# How to compute values of a histogram for a given density function?

If I know the distributional parameter of a distribution (lognormal, in this case) I can plot the density function. If I want to convert the density into a histogram, I should calculate the "height" of the bars associated with different intervals under the curve (i.e.,$0-99.9; 100-199.9$ and so on). How can I calculate the values of the density associated with each bin so that I can obtain the histogram associated with the distribution?

Say that you have $n-1$ bins in form $(t_{k-1}, t_k]$, with boundaries $t_1, t_2,\dots,t_n$, then if you want to "histogrammize" your density function, simply take probabilities of $X$ belonging to $B_k = (t_{k-1}, t_k]$ bins

$$p_k = \Pr(X \in B_k) = \int_{t_{k-1}}^{t_k} f(t)\, dt = F(t_k) - F(t_{k-1})$$

where $f$ is a density function and $F$ is a cumulative distribution function, and divide them by the bin widths

$$\hat f(x) = \frac{p_k}{t_k - t_{k-1}} \qquad \text{for } x \in (t_{k-1}, t_k]$$

for it to be consistent with the definition of histogram (Scott, 1992):

$$\hat f(x) = \frac{1}{nh} \sum_{i=1}^n I_{(t_{k-1}, t_k]}(x \in B_k)$$

Similar approach is used to discretize the continuous distributions, to get their discrete analogs as described in the Implementing a discrete analogue to Gaussian function thread.

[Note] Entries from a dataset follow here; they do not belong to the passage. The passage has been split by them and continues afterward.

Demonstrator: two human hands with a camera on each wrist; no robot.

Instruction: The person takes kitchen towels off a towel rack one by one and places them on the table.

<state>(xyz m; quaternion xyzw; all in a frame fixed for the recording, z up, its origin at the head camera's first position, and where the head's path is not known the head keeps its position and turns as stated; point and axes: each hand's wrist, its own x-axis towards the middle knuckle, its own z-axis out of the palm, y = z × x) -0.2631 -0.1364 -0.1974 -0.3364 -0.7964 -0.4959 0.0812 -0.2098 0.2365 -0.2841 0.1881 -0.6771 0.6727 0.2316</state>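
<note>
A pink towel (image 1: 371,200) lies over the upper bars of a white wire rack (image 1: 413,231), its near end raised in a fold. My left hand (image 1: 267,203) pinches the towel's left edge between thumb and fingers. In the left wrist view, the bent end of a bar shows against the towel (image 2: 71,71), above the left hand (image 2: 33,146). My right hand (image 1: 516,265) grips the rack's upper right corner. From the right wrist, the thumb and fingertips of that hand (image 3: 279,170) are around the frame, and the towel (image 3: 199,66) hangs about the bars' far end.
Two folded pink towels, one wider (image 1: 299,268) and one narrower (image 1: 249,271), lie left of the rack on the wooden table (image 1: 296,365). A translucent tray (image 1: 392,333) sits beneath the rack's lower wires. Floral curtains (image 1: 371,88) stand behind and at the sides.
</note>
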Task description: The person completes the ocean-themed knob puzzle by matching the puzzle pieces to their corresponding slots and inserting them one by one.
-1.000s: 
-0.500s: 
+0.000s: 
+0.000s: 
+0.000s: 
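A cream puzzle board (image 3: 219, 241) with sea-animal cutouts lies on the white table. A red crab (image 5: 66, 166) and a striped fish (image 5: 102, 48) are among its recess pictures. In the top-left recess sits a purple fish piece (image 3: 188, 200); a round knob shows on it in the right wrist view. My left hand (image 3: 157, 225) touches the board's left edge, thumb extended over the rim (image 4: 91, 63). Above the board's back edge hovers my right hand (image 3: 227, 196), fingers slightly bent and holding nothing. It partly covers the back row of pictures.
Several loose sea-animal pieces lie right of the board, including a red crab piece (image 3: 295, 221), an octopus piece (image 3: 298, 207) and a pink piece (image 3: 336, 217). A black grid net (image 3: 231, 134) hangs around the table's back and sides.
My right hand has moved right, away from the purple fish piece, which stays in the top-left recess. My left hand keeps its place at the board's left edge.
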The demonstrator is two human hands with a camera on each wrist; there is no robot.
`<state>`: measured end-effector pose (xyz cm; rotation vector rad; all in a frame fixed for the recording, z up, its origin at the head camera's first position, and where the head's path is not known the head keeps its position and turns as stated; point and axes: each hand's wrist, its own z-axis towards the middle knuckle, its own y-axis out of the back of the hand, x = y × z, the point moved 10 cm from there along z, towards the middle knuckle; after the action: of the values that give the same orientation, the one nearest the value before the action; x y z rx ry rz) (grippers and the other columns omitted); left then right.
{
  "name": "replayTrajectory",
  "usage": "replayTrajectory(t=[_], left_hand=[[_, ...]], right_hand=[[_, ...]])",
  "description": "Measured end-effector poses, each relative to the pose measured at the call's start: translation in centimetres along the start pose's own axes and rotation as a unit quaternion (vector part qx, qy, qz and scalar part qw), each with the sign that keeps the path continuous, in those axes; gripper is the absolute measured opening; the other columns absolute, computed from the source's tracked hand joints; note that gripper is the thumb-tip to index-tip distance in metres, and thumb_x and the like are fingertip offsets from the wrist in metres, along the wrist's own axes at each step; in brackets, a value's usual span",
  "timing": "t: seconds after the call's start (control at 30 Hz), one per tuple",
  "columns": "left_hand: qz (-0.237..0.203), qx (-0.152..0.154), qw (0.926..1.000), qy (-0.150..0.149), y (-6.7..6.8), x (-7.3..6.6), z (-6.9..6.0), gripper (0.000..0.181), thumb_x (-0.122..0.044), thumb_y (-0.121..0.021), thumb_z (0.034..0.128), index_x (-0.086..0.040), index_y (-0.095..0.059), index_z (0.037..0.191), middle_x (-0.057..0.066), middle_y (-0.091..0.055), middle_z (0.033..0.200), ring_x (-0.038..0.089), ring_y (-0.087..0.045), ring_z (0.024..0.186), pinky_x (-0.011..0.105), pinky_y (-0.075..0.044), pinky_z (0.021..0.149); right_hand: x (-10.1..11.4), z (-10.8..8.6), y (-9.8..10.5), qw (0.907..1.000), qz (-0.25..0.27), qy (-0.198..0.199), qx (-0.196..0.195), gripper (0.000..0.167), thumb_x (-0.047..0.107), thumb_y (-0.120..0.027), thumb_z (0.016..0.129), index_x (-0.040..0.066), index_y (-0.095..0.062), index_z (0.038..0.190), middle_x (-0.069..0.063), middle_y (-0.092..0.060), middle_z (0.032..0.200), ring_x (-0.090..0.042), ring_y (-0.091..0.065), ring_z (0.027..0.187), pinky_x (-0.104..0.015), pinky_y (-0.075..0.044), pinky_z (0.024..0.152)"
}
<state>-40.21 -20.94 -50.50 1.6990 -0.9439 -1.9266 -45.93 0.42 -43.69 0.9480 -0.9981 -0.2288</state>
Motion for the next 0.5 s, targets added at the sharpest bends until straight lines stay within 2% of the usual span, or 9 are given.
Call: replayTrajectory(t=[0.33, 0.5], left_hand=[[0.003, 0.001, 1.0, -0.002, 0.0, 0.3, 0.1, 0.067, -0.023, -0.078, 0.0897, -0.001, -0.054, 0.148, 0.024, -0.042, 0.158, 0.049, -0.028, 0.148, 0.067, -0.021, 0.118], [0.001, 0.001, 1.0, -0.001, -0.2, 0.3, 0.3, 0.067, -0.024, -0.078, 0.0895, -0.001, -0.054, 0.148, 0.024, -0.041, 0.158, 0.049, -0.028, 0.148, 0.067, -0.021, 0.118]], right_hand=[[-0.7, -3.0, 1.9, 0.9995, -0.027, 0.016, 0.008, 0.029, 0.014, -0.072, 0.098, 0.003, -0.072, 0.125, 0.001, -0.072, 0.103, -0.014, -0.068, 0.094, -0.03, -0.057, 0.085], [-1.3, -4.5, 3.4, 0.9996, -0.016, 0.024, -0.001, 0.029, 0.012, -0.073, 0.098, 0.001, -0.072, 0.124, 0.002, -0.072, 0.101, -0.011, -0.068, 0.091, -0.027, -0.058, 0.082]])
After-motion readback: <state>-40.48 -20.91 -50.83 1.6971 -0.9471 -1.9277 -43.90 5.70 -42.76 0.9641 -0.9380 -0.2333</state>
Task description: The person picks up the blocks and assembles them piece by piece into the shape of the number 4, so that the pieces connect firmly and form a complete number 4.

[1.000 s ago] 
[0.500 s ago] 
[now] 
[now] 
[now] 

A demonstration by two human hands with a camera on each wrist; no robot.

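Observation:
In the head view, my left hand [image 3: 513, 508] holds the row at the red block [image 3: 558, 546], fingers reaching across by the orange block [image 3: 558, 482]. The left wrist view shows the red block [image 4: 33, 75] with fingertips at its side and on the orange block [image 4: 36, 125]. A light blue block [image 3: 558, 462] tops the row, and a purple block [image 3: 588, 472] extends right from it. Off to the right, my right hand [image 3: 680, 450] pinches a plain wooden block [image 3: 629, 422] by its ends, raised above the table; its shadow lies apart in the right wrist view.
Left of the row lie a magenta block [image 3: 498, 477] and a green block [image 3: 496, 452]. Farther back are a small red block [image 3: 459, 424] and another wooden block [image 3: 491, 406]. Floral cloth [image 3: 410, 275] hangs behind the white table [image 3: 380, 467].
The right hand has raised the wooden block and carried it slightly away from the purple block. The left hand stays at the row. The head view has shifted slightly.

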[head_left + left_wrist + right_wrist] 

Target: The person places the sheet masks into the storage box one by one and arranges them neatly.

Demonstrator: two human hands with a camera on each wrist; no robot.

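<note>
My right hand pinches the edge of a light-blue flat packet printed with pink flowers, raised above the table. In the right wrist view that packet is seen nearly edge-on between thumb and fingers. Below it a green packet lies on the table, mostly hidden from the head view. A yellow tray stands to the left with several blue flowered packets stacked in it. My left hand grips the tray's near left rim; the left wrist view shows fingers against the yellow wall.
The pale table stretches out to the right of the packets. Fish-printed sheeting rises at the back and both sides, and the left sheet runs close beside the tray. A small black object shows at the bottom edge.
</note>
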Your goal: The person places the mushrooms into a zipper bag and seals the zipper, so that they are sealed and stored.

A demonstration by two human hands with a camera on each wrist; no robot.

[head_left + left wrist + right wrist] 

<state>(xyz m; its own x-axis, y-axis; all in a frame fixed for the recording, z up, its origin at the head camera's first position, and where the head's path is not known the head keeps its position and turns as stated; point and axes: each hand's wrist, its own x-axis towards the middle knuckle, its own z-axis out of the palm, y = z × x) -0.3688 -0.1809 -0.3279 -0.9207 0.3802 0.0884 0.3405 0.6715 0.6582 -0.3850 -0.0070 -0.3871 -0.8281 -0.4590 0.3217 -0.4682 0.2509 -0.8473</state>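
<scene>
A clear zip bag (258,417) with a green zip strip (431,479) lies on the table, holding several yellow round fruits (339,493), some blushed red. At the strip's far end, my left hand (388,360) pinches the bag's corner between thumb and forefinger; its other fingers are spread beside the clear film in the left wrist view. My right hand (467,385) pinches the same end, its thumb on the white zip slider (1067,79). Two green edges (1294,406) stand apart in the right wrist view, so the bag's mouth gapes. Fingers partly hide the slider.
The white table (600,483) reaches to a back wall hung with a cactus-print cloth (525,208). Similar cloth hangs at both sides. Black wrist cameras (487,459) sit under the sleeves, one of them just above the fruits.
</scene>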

Scott, D.W. (1992). Multivariate Density Estimation: Theory, Practice, and Visualization. Wiley.

• Brilliant. Thanks. Do you know if there is a way to do so in excel or stata? So that i can just plug in the values of distributional parameters and the bins' width and extract those values?
– user165855
Aug 7, 2017 at 12:34
• @a.russoIT you simply need to evaluate the CDF's on the endpoints of the bins, I believe both of the software can do it.
– Tim
Aug 7, 2017 at 12:35
• It helps a lot. I need to find a code to solve those integrals. My x goes from 0 to 250000. Assuming bins' width of 100 i should calculate 2500 integrals and it's not feasible. Any help for codes and software?
– user165855
Aug 7, 2017 at 13:43
• With your formula to use $F(x_i) - F(x_{i-1})$ for the bar heights, you describe how to construct a bar chart, not a histogram. The heights of the histogram's bars must be the probabilities per unit interval in each bin, given by $$h_i = \frac{1}{x_i - x_{i-1}}\left(F(x_i) - F(x_{i-1})\right).$$Although this might seem like just a theoretical nicety, it gets to the very concept of what a histogram is and what a density is; and because many users exhibit confusion about this, I urge you to modify and clarify your answer.
– whuber
Aug 7, 2017 at 16:05
• @whuber you are right, I corrected it.